From: Riley2362 at aol.com on 2001.07.26 at 23:18:06(7146)
I think that Tim's attitude is one that is highly dependent on a blind belief
that government regulation is effective in protecting the environment. It is
also contingent on a belief that the CITES committee knows more about the
plant population of the world than the people and countries in which the
plants grow. Many of their listings are highly speculative, politically
motivated, and not very informed. While I am in favor of environmental
protection, I would not presume to know if we (mankind) should stop the
wheels of evolution by
protecting and preserving every species of plant and animal in existence -
somebody is going to lose out in the end. Those of you who have observed any
plants growing in the wild know that more destruction is accomplished
routinely by native populations of people and other animals, than any plant
collector ever will. One only needs to witness the routine burning of
Central and South America or the simple overgrazing of cattle to know that no
law by any government will control extinction or evolution.

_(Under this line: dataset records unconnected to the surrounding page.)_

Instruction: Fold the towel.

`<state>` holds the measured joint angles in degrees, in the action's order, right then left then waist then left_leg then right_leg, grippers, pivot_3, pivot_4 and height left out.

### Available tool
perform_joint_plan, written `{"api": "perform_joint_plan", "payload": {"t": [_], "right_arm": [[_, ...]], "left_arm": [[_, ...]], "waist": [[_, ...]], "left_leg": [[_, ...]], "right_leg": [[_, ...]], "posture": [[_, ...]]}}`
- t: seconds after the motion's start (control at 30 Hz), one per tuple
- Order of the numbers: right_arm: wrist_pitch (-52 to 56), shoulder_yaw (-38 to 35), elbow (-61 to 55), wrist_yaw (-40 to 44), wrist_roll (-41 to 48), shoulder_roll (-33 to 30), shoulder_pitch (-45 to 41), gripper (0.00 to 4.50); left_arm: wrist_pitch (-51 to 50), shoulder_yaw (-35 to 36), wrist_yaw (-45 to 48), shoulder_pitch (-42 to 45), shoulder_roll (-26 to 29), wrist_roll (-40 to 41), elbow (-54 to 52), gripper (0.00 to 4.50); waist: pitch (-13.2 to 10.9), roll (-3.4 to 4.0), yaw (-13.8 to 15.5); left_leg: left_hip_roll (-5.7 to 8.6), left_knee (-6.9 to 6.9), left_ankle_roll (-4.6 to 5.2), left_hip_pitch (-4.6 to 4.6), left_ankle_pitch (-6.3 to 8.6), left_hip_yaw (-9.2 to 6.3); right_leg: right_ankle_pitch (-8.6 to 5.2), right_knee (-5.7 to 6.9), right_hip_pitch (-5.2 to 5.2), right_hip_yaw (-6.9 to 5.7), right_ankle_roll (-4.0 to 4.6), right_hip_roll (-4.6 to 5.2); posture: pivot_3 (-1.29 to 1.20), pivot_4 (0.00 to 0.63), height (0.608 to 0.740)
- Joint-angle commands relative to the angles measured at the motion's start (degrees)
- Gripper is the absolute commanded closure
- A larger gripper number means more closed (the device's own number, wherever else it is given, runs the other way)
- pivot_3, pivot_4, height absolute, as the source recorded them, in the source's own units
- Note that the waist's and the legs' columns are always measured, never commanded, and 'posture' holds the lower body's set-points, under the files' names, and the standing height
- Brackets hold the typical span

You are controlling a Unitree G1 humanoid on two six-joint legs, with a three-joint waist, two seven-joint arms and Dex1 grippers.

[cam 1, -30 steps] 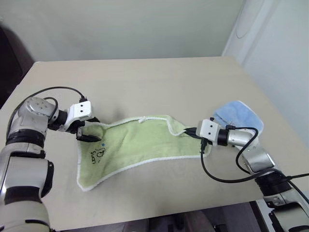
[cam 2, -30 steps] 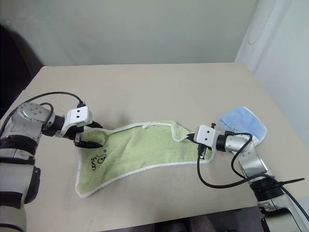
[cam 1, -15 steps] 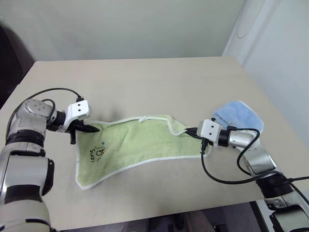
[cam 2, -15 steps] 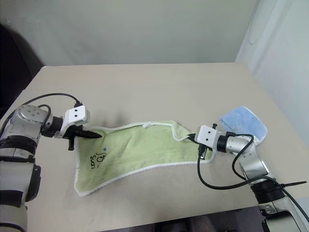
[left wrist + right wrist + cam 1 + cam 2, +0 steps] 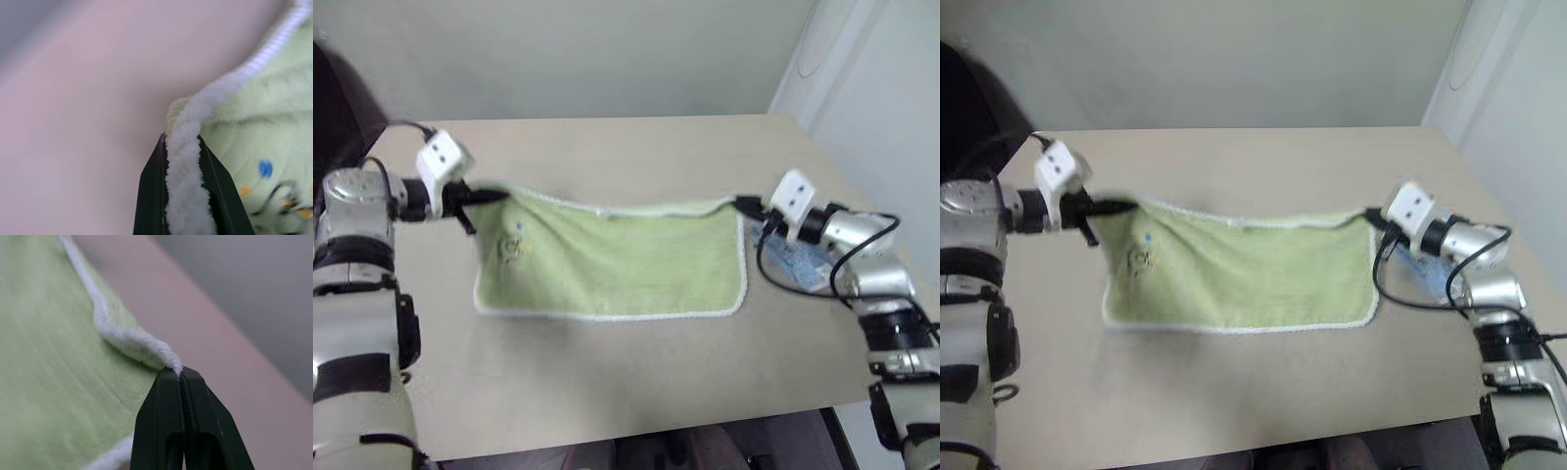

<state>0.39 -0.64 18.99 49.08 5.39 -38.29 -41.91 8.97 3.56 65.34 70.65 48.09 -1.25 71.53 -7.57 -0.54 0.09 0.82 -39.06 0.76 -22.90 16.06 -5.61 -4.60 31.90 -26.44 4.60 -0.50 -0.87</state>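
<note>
Both arms have risen and drawn apart since a second ago, so the towel (image 5: 612,259), which lay rumpled and slack on the bench (image 5: 636,372), now hangs stretched between them over the middle of the bench. The left gripper, which stood spread a second ago, has closed on cloth.

Nearest the bench's front edge, the towel's lower hem drapes onto the surface in a straight white line. Above it the green face rises to the taut upper hem. The left gripper (image 5: 182,147) pinches the white edging at the upper corner towards the bench's left edge, beside the small dark printed mark (image 5: 514,247). The right gripper (image 5: 179,377) is pressed together on the very tip of the opposite corner.

That right hold looks the weaker: only a sliver of edging sits between the jaws, so further pulling apart could tug the corner free and drop that side. Uneven lifting would likely skew the fold.

Behind the right arm, near the bench's right edge, lies a light blue cloth (image 5: 798,262). No container stands on the bench.
</note>
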Motion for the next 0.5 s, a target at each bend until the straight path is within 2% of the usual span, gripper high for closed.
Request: {"api": "perform_joint_plan", "payload": {"t": [0.03, 0.17, 0.27, 0.37, 0.5], "right_arm": [[-4.31, -1.83, 7.69, -3.15, -1.57, -0.87, -6.27, 4.5], [-8.17, -2.79, 15.0, -5.09, -2.38, -1.52, -12.98, 4.5], [-9.21, -4.4, 16.51, -5.67, -1.16, -2.33, -15.14, 4.5], [-7.62, -6.33, 13.08, -2.59, 2.4, -3.14, -13.26, 4.5], [0.14, -7.8, 2.82, 4.82, 9.66, -4.71, -5.47, 4.5]], "left_arm": [[0.32, 2.5, -8.96, 3.46, -1.88, 1.18, 0.23, 4.48], [0.97, 4.66, -14.09, 6.22, -3.23, 2.03, 0.54, 4.48], [1.95, 5.87, -14.06, 5.99, -2.35, 3.15, 0.28, 4.48], [0.65, 7.72, -8.47, 4.35, -0.68, 5.62, -0.36, 4.48], [-3.61, 8.79, 5.02, 0.23, 2.73, 8.93, -2.81, 4.48]], "waist": [[-0.03, 0.06, -0.09], [-0.07, 0.12, -0.14], [-0.08, 0.13, -0.35], [-0.09, 0.15, -0.36], [-0.08, 0.13, -0.39]], "left_leg": [[0.0, 0.01, 0.0, 0.02, 0.0, 0.0], [-0.01, 0.07, -0.01, 0.0, 0.0, 0.01], [0.0, 0.11, -0.01, -0.01, 0.0, 0.02], [0.01, 0.09, -0.01, 0.0, 0.0, 0.02], [0.04, 0.08, 0.0, 0.0, -0.01, 0.04]], "right_leg": [[0.01, 0.0, 0.0, 0.0, -0.04, 0.0], [0.11, -0.03, -0.06, 0.0, -0.18, 0.0], [0.17, -0.11, -0.07, 0.0, -0.2, -0.01], [0.18, -0.13, -0.05, 0.0, -0.19, -0.01], [0.19, -0.11, -0.02, 0.0, -0.18, -0.04]], "posture": [[0.0, 0.15, 0.74], [0.0, 0.15, 0.74], [0.0, 0.15, 0.74], [0.0, 0.15, 0.74], [0.0, 0.15, 0.74]]}}
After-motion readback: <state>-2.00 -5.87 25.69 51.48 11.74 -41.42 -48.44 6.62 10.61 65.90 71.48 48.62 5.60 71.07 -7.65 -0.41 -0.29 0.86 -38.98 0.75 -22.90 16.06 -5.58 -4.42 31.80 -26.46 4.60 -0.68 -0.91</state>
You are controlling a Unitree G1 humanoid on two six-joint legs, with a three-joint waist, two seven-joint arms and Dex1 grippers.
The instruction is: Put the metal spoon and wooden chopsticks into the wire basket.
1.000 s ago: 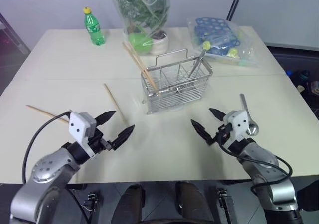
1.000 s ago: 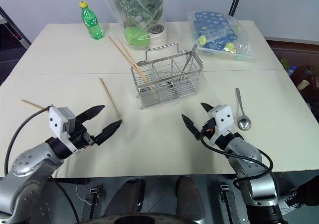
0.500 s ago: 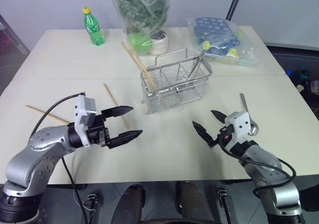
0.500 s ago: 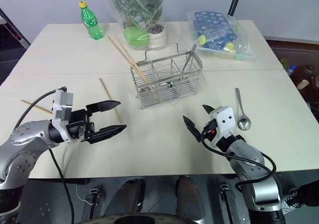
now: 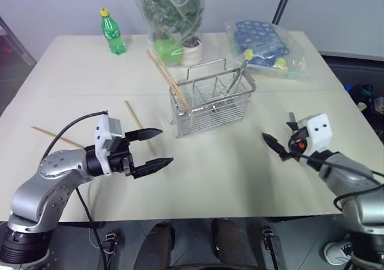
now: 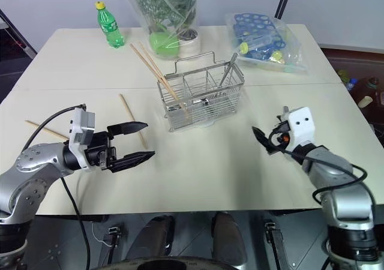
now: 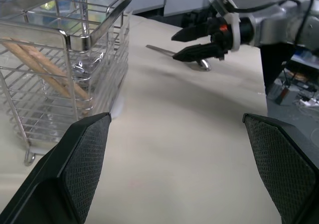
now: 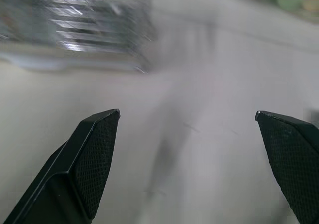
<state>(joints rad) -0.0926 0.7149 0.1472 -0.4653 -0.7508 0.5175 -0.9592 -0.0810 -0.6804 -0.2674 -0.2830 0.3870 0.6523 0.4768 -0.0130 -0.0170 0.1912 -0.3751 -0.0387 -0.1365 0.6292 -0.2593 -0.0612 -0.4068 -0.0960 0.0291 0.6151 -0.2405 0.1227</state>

All that rolled together tells me that - while it seems likely that
somebody's law was broken, in the case of Pepe Portilla, it would also seem
that the priorities are a little "out of whack" here. There is a Colombian
"plant importer" on my streetcorner this very moment who has imported a
thousand times more dangerous plants than a few "old" cycads, and the
authorities have no interest in him - perhaps it's the crystalline purity of
his plants that assures them that they are free of nematodes and all other
harmful substances. Send that wired guy over please.
- Michael Riley in Neuva York

From: magrysbo at shu.edu on 2001.07.27 at 14:37:07(7163)
Yes, what about the "plant importers" who import the plants from forests
and other natural habitats to the troughs of their livestock?